Sunday, November 15, 2009

Yet More Squiddery: Doing "Gods Work"

And just when we thought we were done talking about
The Squid, and all its many friends in high places,
guess what - they're baaaack.

In a wide-ranging interview with John Arlidge of the
London Times, Goldman Sachs Chief Squid Lloyd
Blankfein touches on both the sacred and the profane.

In comments as to why Goldman has managed to do
so well while competitors Bear Stearns and Lehman
Brothers fell by the wayside, Blankfein opines:

"Well, we didn't f**k up like the other guys. We still
have a balance sheet. So that gives us a richer and bigger
pot to p**s in" .

But, it wasn't all locker room profanity. Affably greeting his
guest, Blankfein proceeds to give him the Grand Tour and
then escort him to his office, where he waxes both practical
and philosophic on the business of Investment Banking,
concluding his comments with "you know,
we're really doing God's work here. "

Now, until he uttered that phrase, the interview had been
entirely uncontroversial and even explanatory. Giving
many real-world examples, The Chief Squid was low-key
and courteous, the very picture of the diligent investment
banker, valiantly doing his best in difficult times and trying
to get his side of the story understood.

But "Doing God's Work?" That's a bit over the top. That's
the explanation your British Vice Chairman, Lord Griffiths,
tried to use to justify his "inequality is good" remarks. It's also
the explanation the bonehead Chairman of Barclay's actually
offered at Sunday Services.

So Lloyd, even though that remark isn't fresh, I'd be real
careful about that if I were you.

Because even though I'm not a particularly religious man,
I don't see how mocking a Deity (One with distinctly different
published views on the matter, by the way), is going to help
your cause with a skeptical and suspicious public.
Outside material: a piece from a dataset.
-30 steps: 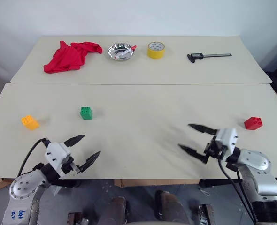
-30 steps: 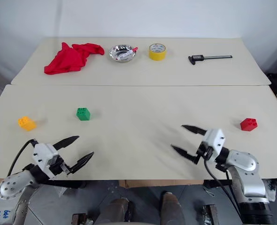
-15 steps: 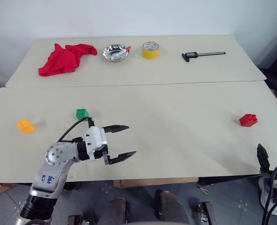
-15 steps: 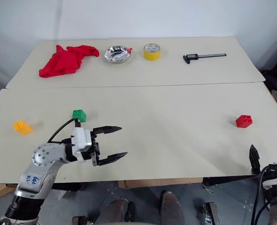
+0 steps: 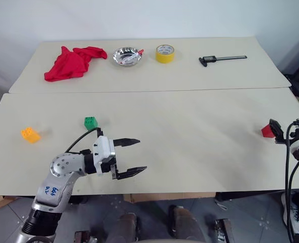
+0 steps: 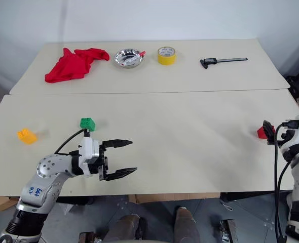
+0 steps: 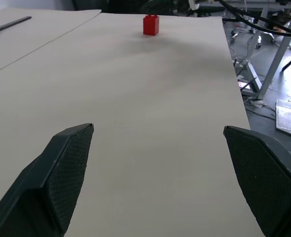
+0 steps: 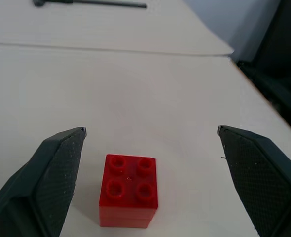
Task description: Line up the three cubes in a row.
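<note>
On the near table (image 5: 190, 126), spread wide: the three cubes lie well apart, none yet in a row.
Far table: a red cloth (image 5: 71, 62), a metal bowl (image 5: 127, 55), a yellow tape roll (image 5: 164, 53) and a caliper (image 5: 222, 59) sit along it, away from the work.
Left gripper (image 5: 132, 157): it hangs over the near-left part of the table, pointing right, fingers spread wide, holding nothing.
Right gripper (image 8: 150, 148): at the right edge of the table, fingers spread wide with nothing between the pads yet; the red cube stands between them, touching neither.
Red cube (image 8: 128, 189): far right on the near table, studs up, resting flat.
Green cube (image 5: 90, 122): left of centre, just beyond the left gripper, studs up.
Orange-yellow cube (image 5: 30, 134): far left, turned slightly askew to the table edge.
Step in hand: judging by the framing, the right gripper is lining up to take the red cube, the outlier.
Next move: probably ease forward until the pads flank the cube's side faces, then close, and carry it left toward the others.
Long axis: the cubes are about as wide as deep, so no clear long axis; the red one's faces look nearly square to the right gripper's fingers.
</note>
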`<action>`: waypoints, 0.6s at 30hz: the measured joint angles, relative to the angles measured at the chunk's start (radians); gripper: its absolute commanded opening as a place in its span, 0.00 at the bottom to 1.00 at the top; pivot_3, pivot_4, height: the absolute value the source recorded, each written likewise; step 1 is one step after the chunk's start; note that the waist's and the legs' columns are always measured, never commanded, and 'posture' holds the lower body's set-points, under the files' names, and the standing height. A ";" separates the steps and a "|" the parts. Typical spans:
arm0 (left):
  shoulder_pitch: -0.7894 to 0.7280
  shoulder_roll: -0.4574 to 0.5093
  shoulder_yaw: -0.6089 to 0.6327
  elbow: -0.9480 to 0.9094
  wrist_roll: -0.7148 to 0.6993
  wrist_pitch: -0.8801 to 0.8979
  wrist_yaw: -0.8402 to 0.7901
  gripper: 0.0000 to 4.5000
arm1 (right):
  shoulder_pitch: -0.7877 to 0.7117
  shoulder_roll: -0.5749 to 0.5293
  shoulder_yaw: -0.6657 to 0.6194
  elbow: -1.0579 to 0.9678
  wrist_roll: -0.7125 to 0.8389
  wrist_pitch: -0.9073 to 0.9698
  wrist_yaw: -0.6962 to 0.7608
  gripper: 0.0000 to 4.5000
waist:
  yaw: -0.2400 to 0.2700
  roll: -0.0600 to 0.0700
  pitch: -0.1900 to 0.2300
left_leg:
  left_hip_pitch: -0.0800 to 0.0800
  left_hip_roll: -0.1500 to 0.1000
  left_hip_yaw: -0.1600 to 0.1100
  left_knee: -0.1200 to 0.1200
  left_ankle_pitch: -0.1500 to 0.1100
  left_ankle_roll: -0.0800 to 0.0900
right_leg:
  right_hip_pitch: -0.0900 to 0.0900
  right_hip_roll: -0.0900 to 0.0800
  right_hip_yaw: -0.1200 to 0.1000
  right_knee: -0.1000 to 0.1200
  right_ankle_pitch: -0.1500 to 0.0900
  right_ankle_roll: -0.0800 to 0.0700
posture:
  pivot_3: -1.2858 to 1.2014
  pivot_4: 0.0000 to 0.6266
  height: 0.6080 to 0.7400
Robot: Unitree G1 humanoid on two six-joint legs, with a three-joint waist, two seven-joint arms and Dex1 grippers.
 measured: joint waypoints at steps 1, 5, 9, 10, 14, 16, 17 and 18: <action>0.003 0.001 0.001 -0.010 0.000 0.002 0.005 1.00 | -0.007 0.000 0.007 0.021 -0.008 0.003 -0.003 1.00 | 0.001 0.000 0.000 | -0.001 0.000 0.000 0.000 0.000 0.000 | 0.000 0.000 0.000 0.000 0.000 0.000 | 0.52 0.24 1.00; 0.023 0.015 0.023 -0.034 0.000 0.008 0.026 1.00 | -0.014 0.008 0.014 0.050 -0.028 -0.001 -0.012 0.79 | -0.002 0.000 0.000 | -0.001 0.000 0.000 0.000 0.000 0.000 | 0.000 0.000 0.000 -0.001 0.000 0.000 | 0.52 0.24 1.00; 0.031 0.030 0.038 -0.045 -0.001 0.016 0.036 1.00 | -0.003 0.038 0.014 0.027 -0.015 -0.002 0.008 0.50 | -0.003 0.000 0.000 | 0.000 0.001 0.001 0.000 0.000 0.000 | 0.000 0.001 0.000 -0.001 0.000 0.000 | 0.52 0.24 1.00; 0.031 0.032 0.040 -0.050 -0.001 0.016 0.037 1.00 | 0.002 0.047 0.014 0.016 -0.004 -0.002 0.025 0.43 | -0.003 0.000 0.000 | 0.000 0.001 0.001 0.000 0.000 0.000 | 0.000 0.003 0.000 -0.001 0.000 0.000 | 0.52 0.24 1.00; 0.040 0.036 0.047 -0.054 -0.001 0.013 0.041 1.00 | 0.028 0.075 0.024 -0.123 0.120 0.051 0.190 0.33 | -0.004 0.000 0.000 | 0.000 0.003 0.002 0.000 -0.001 0.000 | -0.001 0.006 0.001 -0.001 0.000 0.001 | 0.52 0.24 1.00; 0.053 0.042 0.070 -0.054 -0.001 0.009 0.044 1.00 | 0.040 0.033 0.090 -0.205 0.149 0.069 0.323 0.33 | -0.004 0.000 0.000 | 0.000 0.004 0.002 0.000 -0.001 0.000 | -0.001 0.007 0.001 -0.001 0.000 0.001 | 0.52 0.24 1.00; 0.066 0.052 0.084 -0.054 -0.001 0.008 0.045 1.00 | 0.037 -0.006 0.158 -0.254 0.152 0.076 0.421 0.33 | -0.006 0.000 0.000 | 0.000 0.005 0.003 0.000 -0.001 0.000 | -0.001 0.007 0.001 -0.001 0.000 0.001 | 0.52 0.24 1.00; 0.085 0.058 0.102 -0.053 -0.001 0.008 0.045 1.00 | 0.015 -0.049 0.240 -0.295 0.144 0.065 0.534 0.33 | -0.010 0.000 0.000 | 0.001 0.006 0.004 0.000 -0.002 -0.001 | -0.001 0.007 0.001 -0.001 0.000 0.001 | 0.52 0.24 1.00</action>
But then, maybe you have the stats to back it up.
Looking at your latest 10-Q (quarterly filing), you show
modest revenue from Merger, Acquisition and Advisory
activity, and even a slight uptick in client trading -all
traditional investment banking activity.

Not bad - considering the times.

But boy, on the prop side (proprietary trading), you guys
really made out - revenues from equity prop trading
went from 348 million to 938 million in just this quarter!

And in commodities, fixed income, options and derivatives,
your proprietary trading (trading for your own benefit with
your "own" money), went from 1.3 billion to 6 billion, when
compared with the same quarter last year!
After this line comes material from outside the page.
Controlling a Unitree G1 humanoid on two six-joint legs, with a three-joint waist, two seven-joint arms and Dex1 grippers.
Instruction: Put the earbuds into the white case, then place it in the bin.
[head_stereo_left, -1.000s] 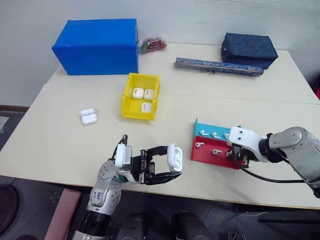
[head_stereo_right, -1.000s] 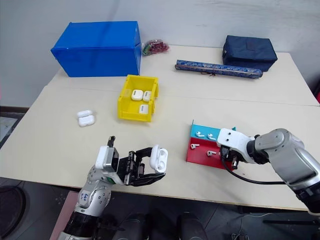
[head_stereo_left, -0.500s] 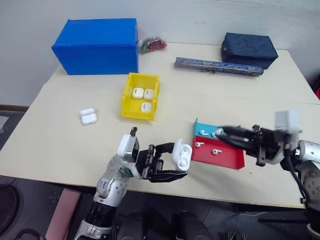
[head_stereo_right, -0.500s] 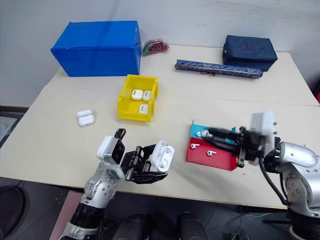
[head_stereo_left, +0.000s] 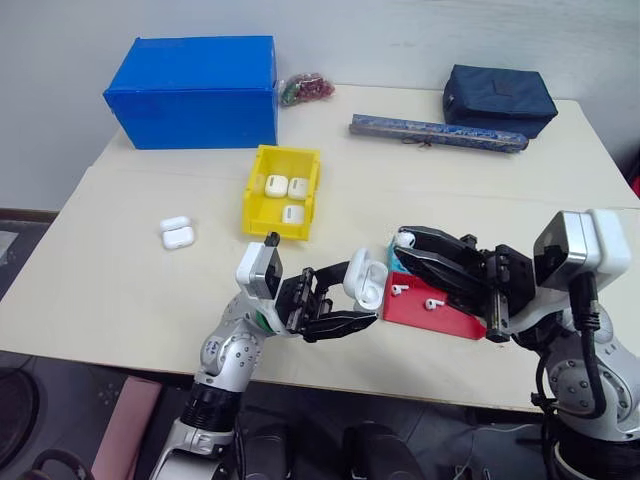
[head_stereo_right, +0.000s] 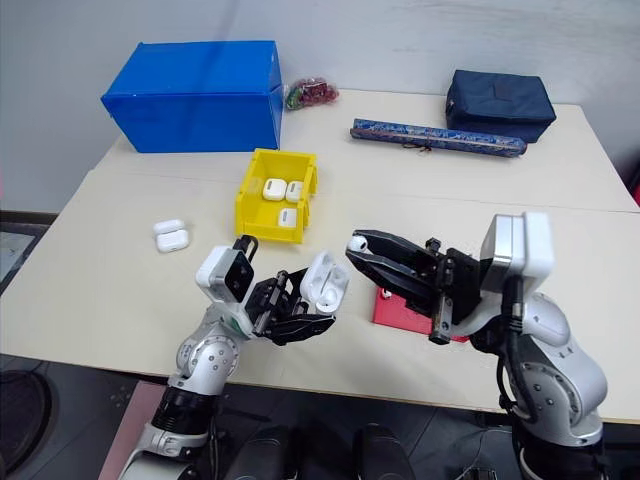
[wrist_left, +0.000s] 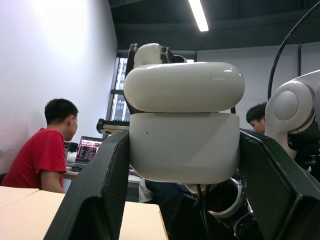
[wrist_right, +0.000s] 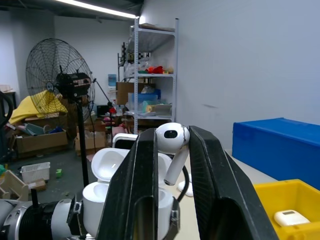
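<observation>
My left gripper (head_stereo_left: 350, 297) is shut on the white case (head_stereo_left: 365, 283), held above the table's front edge with its lid flipped open. The left wrist view has the case (wrist_left: 182, 125) clamped between both fingers. My right gripper (head_stereo_left: 402, 248) points left at the case from close by and is shut on one of the earbuds (wrist_right: 172, 137), a little apart from the open case (wrist_right: 115, 175). More earbuds (head_stereo_left: 399, 288) lie on the red tray (head_stereo_left: 445, 318). The yellow bin (head_stereo_left: 254, 195) stands mid-table holding three shut cases.
Two more white cases (head_stereo_left: 177, 233) lie left of the bin. A large blue box (head_stereo_left: 195, 90), a small bag of red bits (head_stereo_left: 305, 88), a long patterned roll (head_stereo_left: 437, 132) and a dark blue pouch (head_stereo_left: 497, 98) line the far side. A person in red (wrist_left: 42, 155) sits beyond.
My right gripper has lifted off the trays with an earbud and swung left, up to the case. My left gripper has raised and tilted the open case slightly.
</observation>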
And in just this last quarter, out of 65 business days, your
trading ops were profitable in 64 of them!

Wow - I guess I stand corrected. I had thought that your
zero-interest, no-limit access to the discount window was
the secret. Or your high-frequency arbitrage trading. Or
your front-running clients through dark pools. Nope.
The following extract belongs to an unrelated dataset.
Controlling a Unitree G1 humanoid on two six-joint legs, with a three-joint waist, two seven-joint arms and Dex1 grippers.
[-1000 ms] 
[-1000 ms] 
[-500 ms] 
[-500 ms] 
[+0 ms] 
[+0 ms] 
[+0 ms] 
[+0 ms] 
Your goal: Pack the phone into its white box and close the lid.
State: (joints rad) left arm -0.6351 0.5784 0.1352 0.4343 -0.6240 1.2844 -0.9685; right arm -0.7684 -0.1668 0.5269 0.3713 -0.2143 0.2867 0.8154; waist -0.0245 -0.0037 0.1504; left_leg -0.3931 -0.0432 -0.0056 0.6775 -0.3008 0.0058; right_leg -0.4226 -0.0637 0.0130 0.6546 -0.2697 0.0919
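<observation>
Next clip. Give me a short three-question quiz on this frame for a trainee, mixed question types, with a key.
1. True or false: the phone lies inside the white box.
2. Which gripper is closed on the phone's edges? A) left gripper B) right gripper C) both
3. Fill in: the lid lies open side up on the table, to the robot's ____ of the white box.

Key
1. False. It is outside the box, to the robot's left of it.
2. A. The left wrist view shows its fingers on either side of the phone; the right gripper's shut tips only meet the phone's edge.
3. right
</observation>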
What's now apparent is that The Really Big Guy
upstairs has seen the light, signed off on everything
and told you to go for it.

It's not regulatory capture, or Congressional capture,
or Fed capture that counts.

Divine Capture anyone?

There are friends in High Places - and friends in Really
High Places as well.

Well, it looks as if us mere mortals will have to revise things,
beginning with Scripture.

How about this?

" Our Chairman
Who art at Goldman
Blankfein be thy name
The Rally comes,
Thy will be done
In the Markets as in Heaven and Earth
And Give us this day our Daily Gains
And lead us not into Bankruptcy
As you bankrupted Bear and Lehman before us
And lead us not into Indictment
But deliver us our bonuses
For Thine is the Fed and Treasury
The White House and Congress
Forever and ever
Amen " (h/t Barry Ritholz)

1 comment:

  1. I think Goldman Sacks Really cooks their books. like Wolfgang Puck or Emeril Really cook masterpieces. BAM! WOW! POP! Basically Goldman Sacks is to investment banking just like Emeril and Wolfgang Puck and Emeril are to cooking: popular, wealthy, and on top of the game!

    Goldman Sacks simply learned NOT to cook the books like the failed Enrons, Worldcoms, and Lehman Bros. of the world- since those "recipes" fell out of favor with the world elites.